Umm, so I think there's a lot of opportunities as we move forward and really try think about addressing some of the implementation challenges around collaborative care. I think we’re going to continue to have to get creative how to stretch and make a whole range of ways that we might engage patients. And maybe there are some ways to do that with a-- a range of staff and providers. So, I think that's one of the exciting opportunities that comes out of some of the global work.
>> ANDREA HORVATH MARQUES: Thank you so much, Anna. Umm, and I have other questions that I just want to address everybody, a reminder that I just asked to put on the screen the phone number and the SAFE-T assessment as Anna was talking about as an important information to have. And all the-- remind you also that the slides and this webinar is being recorded. And there's going to be storage, archived in our website. It's going to take a few weeks, but we're going to have that.

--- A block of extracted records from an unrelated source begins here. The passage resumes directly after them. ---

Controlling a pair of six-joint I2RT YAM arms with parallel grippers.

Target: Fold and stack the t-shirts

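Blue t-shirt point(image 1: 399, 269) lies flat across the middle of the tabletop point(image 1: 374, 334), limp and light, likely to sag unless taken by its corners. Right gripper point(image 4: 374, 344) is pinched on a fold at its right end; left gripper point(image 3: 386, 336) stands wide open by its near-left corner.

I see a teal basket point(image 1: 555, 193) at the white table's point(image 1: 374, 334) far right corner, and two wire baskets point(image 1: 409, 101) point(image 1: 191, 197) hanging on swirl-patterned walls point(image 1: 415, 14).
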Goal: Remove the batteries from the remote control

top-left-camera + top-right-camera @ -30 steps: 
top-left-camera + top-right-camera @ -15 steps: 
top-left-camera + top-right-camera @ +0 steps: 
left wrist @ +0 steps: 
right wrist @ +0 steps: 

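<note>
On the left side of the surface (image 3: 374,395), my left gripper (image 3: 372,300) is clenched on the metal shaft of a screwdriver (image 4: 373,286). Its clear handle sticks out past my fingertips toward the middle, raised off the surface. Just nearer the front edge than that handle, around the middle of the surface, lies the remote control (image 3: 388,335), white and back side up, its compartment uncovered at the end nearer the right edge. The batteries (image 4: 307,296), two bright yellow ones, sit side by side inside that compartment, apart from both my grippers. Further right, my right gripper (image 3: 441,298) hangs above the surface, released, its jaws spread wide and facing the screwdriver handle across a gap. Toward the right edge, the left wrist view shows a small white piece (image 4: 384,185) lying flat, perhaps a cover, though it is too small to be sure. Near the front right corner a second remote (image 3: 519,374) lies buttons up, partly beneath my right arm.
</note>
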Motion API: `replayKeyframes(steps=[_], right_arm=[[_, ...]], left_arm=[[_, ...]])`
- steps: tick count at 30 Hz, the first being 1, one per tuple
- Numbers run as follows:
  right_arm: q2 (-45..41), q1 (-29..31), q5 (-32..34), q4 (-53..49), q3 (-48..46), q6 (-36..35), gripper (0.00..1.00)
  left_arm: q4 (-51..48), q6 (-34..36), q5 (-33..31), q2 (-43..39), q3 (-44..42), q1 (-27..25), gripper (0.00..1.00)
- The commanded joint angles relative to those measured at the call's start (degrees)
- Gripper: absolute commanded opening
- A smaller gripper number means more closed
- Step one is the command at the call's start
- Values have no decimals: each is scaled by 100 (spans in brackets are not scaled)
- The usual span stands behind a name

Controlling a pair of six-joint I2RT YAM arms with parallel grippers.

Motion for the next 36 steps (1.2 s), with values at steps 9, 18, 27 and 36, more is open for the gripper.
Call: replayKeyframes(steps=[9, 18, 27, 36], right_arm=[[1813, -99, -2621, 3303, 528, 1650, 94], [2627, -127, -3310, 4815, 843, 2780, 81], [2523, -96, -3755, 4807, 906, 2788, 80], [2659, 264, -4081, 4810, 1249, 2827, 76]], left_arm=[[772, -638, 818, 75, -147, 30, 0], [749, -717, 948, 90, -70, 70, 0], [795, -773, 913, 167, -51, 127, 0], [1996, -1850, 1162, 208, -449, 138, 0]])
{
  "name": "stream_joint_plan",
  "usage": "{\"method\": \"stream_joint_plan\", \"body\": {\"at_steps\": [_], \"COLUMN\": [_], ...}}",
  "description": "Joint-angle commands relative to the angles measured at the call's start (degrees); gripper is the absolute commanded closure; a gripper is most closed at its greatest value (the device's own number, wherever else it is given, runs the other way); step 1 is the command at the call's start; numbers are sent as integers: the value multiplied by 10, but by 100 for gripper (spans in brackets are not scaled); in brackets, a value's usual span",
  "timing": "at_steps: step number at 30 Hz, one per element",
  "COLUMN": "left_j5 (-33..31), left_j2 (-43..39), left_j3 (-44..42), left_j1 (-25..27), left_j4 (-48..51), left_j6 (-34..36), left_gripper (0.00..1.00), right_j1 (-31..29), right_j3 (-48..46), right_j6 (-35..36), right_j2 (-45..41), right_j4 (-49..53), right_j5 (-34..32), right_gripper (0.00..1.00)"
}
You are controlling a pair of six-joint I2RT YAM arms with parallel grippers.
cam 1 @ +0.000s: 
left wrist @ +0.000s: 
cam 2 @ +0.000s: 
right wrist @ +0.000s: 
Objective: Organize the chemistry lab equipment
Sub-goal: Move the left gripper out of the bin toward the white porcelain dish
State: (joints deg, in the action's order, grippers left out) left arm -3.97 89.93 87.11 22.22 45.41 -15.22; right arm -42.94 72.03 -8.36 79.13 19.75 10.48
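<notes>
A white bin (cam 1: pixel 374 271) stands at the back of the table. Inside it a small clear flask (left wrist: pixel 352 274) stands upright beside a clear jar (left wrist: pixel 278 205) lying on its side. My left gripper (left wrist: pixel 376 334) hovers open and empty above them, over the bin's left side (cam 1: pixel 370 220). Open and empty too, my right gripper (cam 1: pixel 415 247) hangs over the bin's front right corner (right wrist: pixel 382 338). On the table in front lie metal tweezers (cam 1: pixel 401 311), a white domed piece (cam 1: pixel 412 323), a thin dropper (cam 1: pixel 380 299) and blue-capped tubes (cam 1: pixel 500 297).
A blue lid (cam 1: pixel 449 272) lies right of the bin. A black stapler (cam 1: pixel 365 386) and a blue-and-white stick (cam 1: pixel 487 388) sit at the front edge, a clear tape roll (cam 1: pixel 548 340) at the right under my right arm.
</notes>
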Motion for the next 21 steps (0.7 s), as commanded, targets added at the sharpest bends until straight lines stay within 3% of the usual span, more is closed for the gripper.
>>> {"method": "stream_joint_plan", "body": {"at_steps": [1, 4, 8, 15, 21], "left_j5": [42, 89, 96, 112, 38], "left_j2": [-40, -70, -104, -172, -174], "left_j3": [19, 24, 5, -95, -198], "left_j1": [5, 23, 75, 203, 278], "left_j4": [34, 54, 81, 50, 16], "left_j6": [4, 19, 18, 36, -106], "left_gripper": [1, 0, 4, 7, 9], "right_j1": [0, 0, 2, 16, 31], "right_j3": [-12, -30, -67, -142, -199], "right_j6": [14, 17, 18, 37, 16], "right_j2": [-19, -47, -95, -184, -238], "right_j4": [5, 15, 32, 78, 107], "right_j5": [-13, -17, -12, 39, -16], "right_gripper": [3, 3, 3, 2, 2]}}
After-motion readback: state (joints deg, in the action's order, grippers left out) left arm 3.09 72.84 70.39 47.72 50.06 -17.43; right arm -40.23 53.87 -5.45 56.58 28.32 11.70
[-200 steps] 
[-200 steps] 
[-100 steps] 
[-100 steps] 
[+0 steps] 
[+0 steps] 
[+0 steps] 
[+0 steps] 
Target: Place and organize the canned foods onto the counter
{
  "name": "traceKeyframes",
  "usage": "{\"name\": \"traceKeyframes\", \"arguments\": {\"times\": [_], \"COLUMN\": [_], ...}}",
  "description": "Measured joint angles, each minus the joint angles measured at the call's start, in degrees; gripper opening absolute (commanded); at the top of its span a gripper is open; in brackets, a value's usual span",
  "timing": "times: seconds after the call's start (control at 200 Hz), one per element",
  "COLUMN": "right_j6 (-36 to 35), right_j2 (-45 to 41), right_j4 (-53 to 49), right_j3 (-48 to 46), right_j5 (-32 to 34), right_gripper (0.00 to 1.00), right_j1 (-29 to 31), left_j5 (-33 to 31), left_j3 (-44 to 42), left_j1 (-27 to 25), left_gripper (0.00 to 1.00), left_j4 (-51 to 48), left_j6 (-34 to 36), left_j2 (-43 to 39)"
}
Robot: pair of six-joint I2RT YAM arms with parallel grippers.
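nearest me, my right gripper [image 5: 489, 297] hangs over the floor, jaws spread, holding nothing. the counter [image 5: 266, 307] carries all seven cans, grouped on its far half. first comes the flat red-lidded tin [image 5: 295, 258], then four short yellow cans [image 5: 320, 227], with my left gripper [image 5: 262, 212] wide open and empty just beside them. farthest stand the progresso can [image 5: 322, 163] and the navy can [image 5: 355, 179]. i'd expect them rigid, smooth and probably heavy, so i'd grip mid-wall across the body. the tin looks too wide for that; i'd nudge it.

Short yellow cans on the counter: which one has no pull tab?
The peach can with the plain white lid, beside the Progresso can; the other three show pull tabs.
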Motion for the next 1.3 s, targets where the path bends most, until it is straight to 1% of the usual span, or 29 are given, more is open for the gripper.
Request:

Meanwhile if you need anything, any piece of other information, we can provide you, please send us an email. I'm also going to send my email, so you have it and Anna's email.
So, our next question, Anna is that, you already answered a little bit about that, like some of the differences between collaborative care model and other models of integration care. And somebody's asking specifically about the mental health integration from Intermountain Health in Utah. So I don't know if you can address particularly about this one. But I would like you to…
>> ANNA RATZLIFF: Sure. I mean, I think there were a lot of similarities between Intermountain and collaborative care. I think again, I think each model has its own team and who they kind of divide up as roles on the team members. Umm, so my understanding of Intermountain is that they have specific team roles for each of the provider types. I know that they have built some infrastructure to do some registry-type functions. I'm not particularly familiar with their particular registry. I haven't personally seen it. Umm, but I think that would be something, you know, that might be interesting to look at. My understanding is that they have an embedded behavioral healthcare manager kind of person, umm as well as they often are using psychologists or social work in that role. Umm, I think that's very similar to the collaborative care model. I think they may use a combination of a behavioral health provider and care manager—whereas in sometimes in collaborative care that is one person.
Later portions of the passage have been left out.